AIM OF THE EXERCISE: Using the material below, print the line that contains "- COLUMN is", the line that contains "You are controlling", and every line in between, exactly and nothing else.
*****
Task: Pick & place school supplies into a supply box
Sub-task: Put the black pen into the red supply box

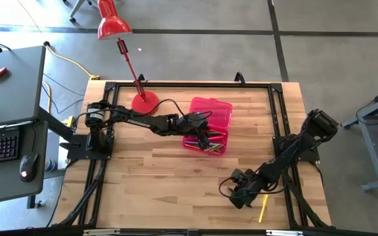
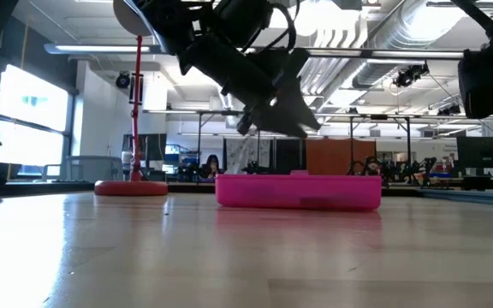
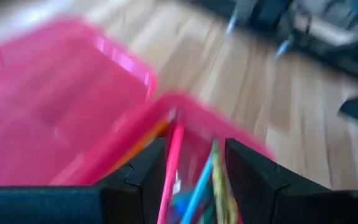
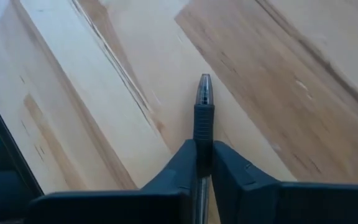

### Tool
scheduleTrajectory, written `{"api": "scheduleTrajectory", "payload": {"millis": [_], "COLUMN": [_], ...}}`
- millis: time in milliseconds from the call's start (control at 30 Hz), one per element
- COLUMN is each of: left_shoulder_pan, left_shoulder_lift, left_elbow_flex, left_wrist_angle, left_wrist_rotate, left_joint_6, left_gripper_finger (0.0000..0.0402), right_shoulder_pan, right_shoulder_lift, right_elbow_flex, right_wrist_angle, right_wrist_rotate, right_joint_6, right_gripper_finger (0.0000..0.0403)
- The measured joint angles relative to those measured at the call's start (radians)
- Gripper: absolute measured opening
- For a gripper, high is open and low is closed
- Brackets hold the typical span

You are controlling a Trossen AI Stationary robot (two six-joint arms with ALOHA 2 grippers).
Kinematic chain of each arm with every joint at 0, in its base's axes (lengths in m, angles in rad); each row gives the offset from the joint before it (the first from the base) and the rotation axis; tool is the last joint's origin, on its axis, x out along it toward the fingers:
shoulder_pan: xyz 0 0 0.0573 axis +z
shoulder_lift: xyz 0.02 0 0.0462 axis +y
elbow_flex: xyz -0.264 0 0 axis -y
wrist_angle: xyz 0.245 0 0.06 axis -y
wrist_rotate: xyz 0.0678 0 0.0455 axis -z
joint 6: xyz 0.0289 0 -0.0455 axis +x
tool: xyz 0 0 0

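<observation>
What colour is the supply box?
Translucent hot pink; the supply box shows best in the high view.

The high view is evenly and softly lit, with only faint shadows under the arms on the pale wooden table (image 1: 176, 177). In the low view the room behind glows with bright windows at the left and ceiling light strips, so the arm hanging over the pink supply box (image 2: 298, 190) shows as a near-black silhouette, and the tabletop nearest the camera is soft and out of focus with a pale sheen. The left wrist view is heavily smeared by motion blur, whereas the right wrist view is sharp and warmly lit, with the grey pen (image 4: 203, 109) crisp against the wood grain.
</observation>
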Motion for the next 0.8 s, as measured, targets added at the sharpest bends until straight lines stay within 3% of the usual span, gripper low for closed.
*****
ANSWER TO THIS PROBLEM:
- COLUMN is each of: left_shoulder_pan, left_shoulder_lift, left_elbow_flex, left_wrist_angle, left_wrist_rotate, left_joint_6, left_gripper_finger (0.0000..0.0402), right_shoulder_pan, right_shoulder_lift, right_elbow_flex, right_wrist_angle, right_wrist_rotate, right_joint_6, right_gripper_finger (0.0000..0.0403)
- The measured joint angles relative to those measured at the call's start (radians)
- Gripper: absolute measured opening
- For a gripper, high is open and low is closed
- Brackets hold the typical span

You are controlling a Trossen AI Stationary robot (two six-joint arms with ALOHA 2 grippers).

That concludes the output for this exercise.